Equal Protection until the 1960s


Gettysburg Address
a. After the war, the 14th Amendment was enacted for equal
protection in 1868. Congress passed a series of statutes after
that to establish certain rights.
b. Before the war, people did not really focus on the “created
equal” in the Declaration.
c. Coming out of Reconstruction:
a. Political idea of rights: all equal, can’t discriminate
b. Social: not all equal, can discriminate
Bradwell v. State
1. Myra Bradwell applied for membership in the Illinois state bar in
accordance with a state statute that permitted any adult of good
character and with sufficient training to be admitted. Because
she was a woman, however, the Illinois State Bar denied her
admission, noting that the "strife" of the bar would surely destroy
femininity. Bradwell appealed the decision to the United States
Supreme Court, arguing that her right to practice law was
protected by the Privileges or Immunities clause of the
Fourteenth Amendment.
2. An 8-1 ruling upheld the Illinois court ruling and made it clear
that a right to a job was not covered under the privileges and
immunities clause. (Compared to Slaughterhouse cases)
Bradwell also argued that since she was born in Vermont, Illinois
couldn’t regulate as that would be interstate discrimination.
However, under the newly enacted 14th Amendment you become
a citizen of the state where you reside, is what the court said.
3. Concurrence focuses more on the sex of Bradwell and that any
civil profession is for men. (This is the typical view on women’s
rights at the time (1872).
a. Flaw here is that Bradwell’s rights get lumped in with all
other woman’s rights.
b. Hard to have an airtight case when you just “have a view”
and don’t explain it
Plessy v. Ferguson
1. Plessy, who was 7/8 white and whose skin was white, was denied
a seat in an all white railroad car. When he resisted, he was
arrested for violating a state law which provided for segregated
“separate but equal” railroad accommodations. Plessy appealed
the conviction on the basis that separation of the races
stigmatized blacks and stamped them with a badge of inferiority.

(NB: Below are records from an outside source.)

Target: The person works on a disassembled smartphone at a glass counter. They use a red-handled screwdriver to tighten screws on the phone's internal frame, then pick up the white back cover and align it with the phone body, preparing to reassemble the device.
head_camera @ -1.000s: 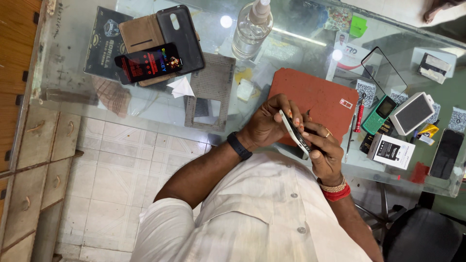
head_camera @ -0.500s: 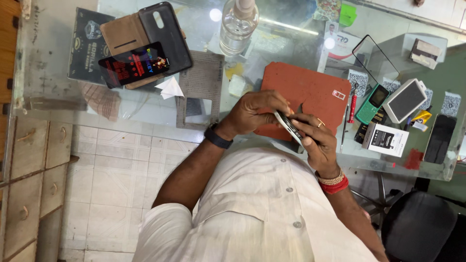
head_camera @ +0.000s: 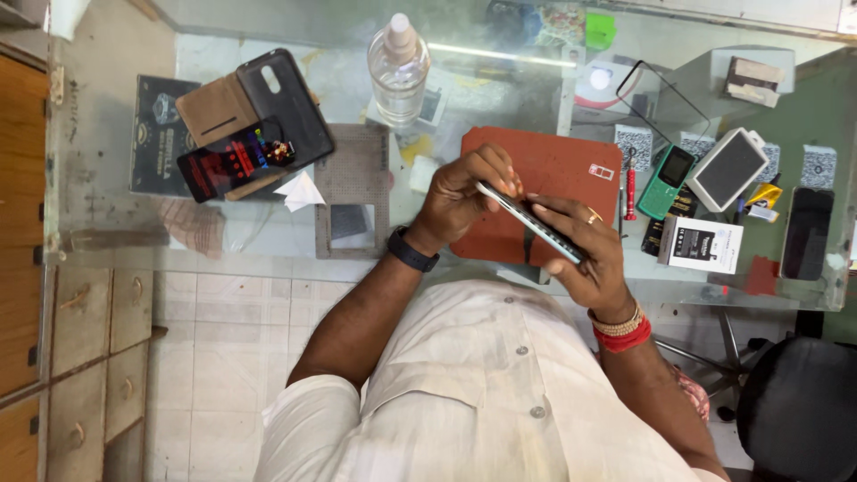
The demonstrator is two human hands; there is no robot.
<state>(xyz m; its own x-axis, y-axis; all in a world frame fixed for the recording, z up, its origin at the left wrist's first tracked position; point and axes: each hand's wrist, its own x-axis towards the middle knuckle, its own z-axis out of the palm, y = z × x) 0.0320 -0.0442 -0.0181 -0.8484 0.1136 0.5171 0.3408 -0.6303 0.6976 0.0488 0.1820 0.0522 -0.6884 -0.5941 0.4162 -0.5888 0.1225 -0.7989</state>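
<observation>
Both my hands hold a slim smartphone (head_camera: 533,225) edge-on above a red work mat (head_camera: 558,161) on a glass table (head_camera: 116,98). My left hand (head_camera: 460,198), with a black watch on the wrist, grips the phone's upper end, fingertips on its edge. Gripping the lower end from underneath is my right hand (head_camera: 585,254), which wears a ring and red and gold bangles. The phone is tilted, and its screen side cannot be seen.
A clear bottle (head_camera: 399,67) stands at the back. To the left lie a black phone case (head_camera: 290,103), a lit phone (head_camera: 230,163) and a grey perforated mat (head_camera: 353,174). A red screwdriver (head_camera: 629,192), green keypad phone (head_camera: 671,177), small box (head_camera: 701,244) and black phone (head_camera: 808,232) lie right.
Both hands keep hold of the phone over the red mat. My left fingers have slid along its upper edge. The view has shifted slightly.
</observation>
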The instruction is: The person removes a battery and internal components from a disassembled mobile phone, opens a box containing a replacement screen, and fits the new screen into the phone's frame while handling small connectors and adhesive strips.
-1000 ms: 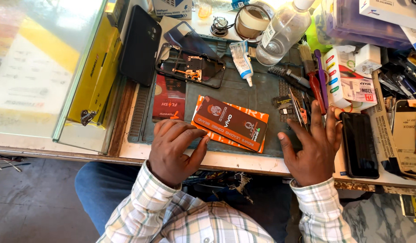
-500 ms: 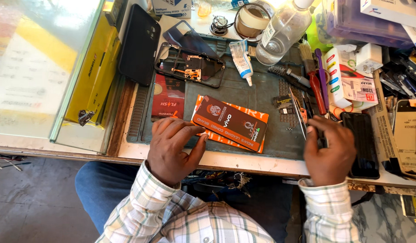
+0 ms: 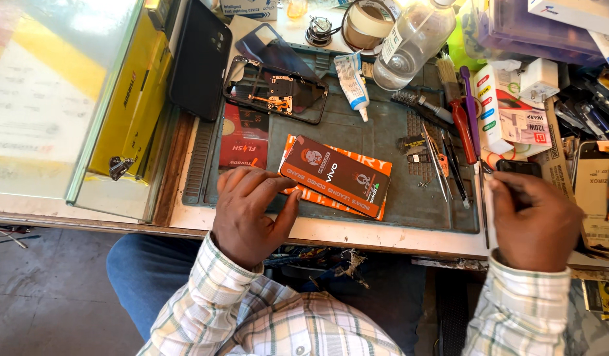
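Left hand (image 3: 246, 212) touching brown packet (image 3: 335, 175), right hand (image 3: 536, 222) covering black phone (image 3: 519, 167)

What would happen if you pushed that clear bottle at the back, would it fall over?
The clear bottle looks tall and narrow, standing among clutter, so a push near its top would probably tip it. It seems only partly filled, so likely fairly light. Its smooth plastic-looking wall may be a bit slippery, and on its side it could roll.

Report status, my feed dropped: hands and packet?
Left hand flat on brown packet, unlifted. Right hand over black phone, grip unclear. Tweezers lie between.
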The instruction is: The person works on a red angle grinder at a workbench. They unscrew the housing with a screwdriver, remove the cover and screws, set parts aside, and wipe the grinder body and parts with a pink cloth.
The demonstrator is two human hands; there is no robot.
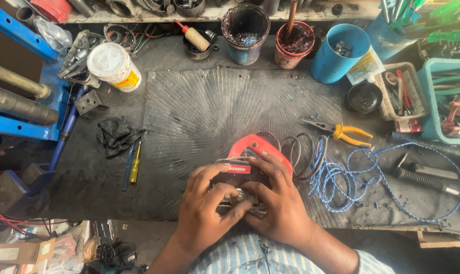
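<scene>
A red clothes iron (254, 148) lies on the grey ribbed mat (199, 116) near the workbench's front edge, its tip pointing away from me. My left hand (207, 208) and my right hand (278, 198) both close over its near end, fingers pressed around a small metal part (238, 195) between them. The iron's grey cord (301, 152) coils to the right of it. Much of the iron's body is hidden under my hands.
Blue-white twisted cable (362, 177) sprawls at right, beside yellow-handled pliers (341, 133) and black-handled tools (428, 180). A yellow screwdriver (134, 165) and black rag (116, 134) lie at left. Tins (245, 30), a blue cup (339, 53) and a white jar (113, 66) line the back.
</scene>
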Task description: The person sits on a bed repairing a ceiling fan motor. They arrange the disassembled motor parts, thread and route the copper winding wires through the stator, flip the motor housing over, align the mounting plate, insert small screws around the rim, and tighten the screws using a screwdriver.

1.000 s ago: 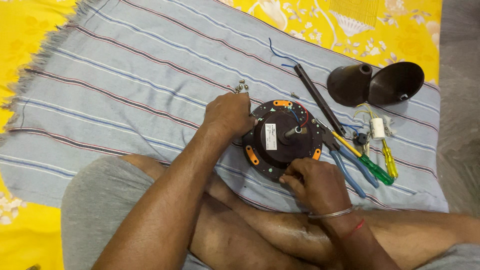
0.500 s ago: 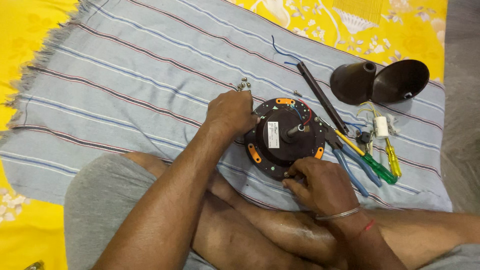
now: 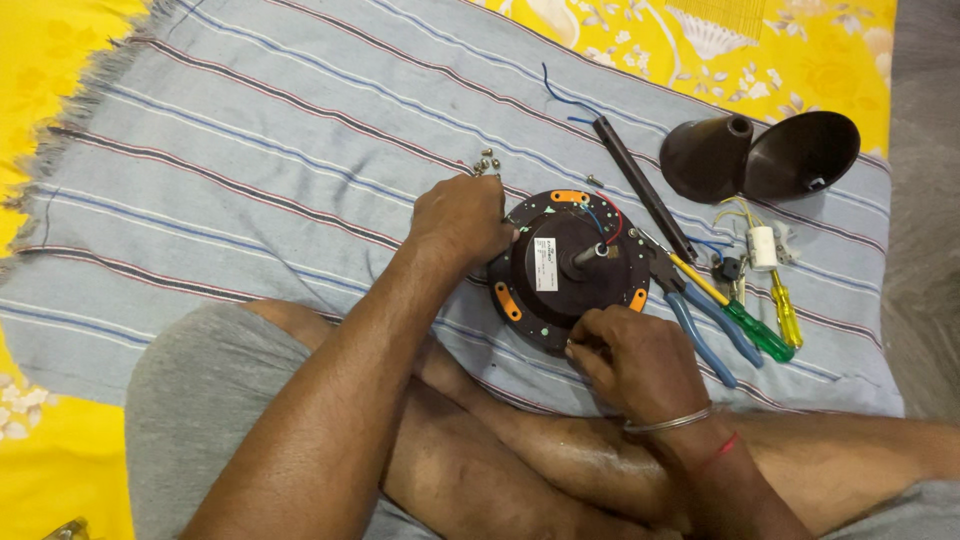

He claimed that segregation violated the 13th and 14th
amendments. Trial court found Plessy guilty on the basis that
the law was a reasonable exercise of the state’s police power.
2. Issue: May the state segregate the races in “separate but equal”
facilities or accommodations?
3. Held: Yes, the law does not imply the inferiority of either race to
the other. The only proper restraint on the exercise of state
police power is that it be reasonable and intended for the
promotion of the general good.
4. The argument of Plessy assumes that social prejudices may be
overcome by legislation, and that equal rights cannot be secured
by blacks except by a forced commingling of races. (Not true…
legislation will not abolish people’s feelings towards the races).
5. Dissent: (Harlan)—In the eyes of the Constitution, there is not
superior ruling class of citizens. Our Constitution is color blind.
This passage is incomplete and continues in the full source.